» **BRIEF**
Would you copy every line of the listing below that includes the word "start"?

########

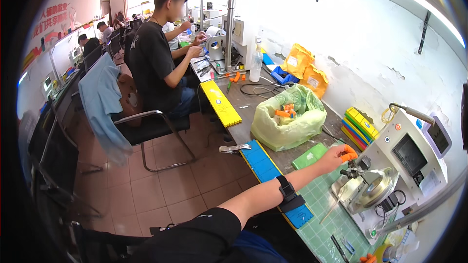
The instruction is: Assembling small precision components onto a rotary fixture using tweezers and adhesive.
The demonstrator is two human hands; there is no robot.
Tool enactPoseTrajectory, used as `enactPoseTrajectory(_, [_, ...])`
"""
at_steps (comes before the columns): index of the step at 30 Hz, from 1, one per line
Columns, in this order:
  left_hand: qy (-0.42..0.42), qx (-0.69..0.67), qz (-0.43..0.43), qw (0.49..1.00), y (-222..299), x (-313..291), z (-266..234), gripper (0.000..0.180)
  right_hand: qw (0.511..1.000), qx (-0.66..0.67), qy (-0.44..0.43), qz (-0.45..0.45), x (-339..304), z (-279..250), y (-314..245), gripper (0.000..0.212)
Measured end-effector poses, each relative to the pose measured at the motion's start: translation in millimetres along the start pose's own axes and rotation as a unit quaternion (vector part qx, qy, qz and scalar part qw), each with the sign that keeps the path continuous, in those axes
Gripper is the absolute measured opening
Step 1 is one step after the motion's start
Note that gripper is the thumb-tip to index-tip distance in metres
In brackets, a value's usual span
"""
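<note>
My left hand (337, 159), with orange finger covers on its fingertips, reaches over the bench beside a benchtop machine (414, 151). Its fingers are curled together close to the black clamp-like part (361, 161) on the machine's front. Whatever they may hold is too small or hidden. Below that part sits a round metal wheel (378, 187). Only orange-covered fingertips of what looks like my right hand (369, 258) show at the lower edge, near a clear bottle (400, 249); their grip cannot be made out.
A green cutting mat (324, 224) carries tweezers (348, 245) and a dark pen-like tool (339, 248). Blue (265, 163) and yellow (220, 103) trays line the bench edge. A pale green bag (287, 129) holds orange pieces. Another person (153, 58) works farther along the bench.
</note>
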State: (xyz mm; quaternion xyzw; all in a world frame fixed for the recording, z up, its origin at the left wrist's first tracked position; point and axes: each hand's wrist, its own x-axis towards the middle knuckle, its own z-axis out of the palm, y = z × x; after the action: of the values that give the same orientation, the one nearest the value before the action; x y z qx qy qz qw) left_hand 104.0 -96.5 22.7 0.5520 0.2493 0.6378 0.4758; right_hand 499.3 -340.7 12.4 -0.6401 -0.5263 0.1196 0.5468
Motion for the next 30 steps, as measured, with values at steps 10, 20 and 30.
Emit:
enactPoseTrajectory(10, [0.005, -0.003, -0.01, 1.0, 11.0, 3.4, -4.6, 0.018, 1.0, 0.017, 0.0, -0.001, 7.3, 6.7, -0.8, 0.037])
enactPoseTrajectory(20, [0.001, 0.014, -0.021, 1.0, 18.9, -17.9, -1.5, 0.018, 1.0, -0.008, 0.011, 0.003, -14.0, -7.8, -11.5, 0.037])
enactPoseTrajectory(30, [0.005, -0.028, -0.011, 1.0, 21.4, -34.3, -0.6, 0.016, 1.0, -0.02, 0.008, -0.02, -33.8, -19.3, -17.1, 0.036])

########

» **REPLY**
Measured end-effector poses, each relative to the pose measured at the motion's start: translation in millimetres along the start pose's own axes and rotation as a unit quaternion (vector part qx, qy, qz and scalar part qw), each with the sign that keeps the path continuous, in those axes
Step 1 is one step after the motion's start

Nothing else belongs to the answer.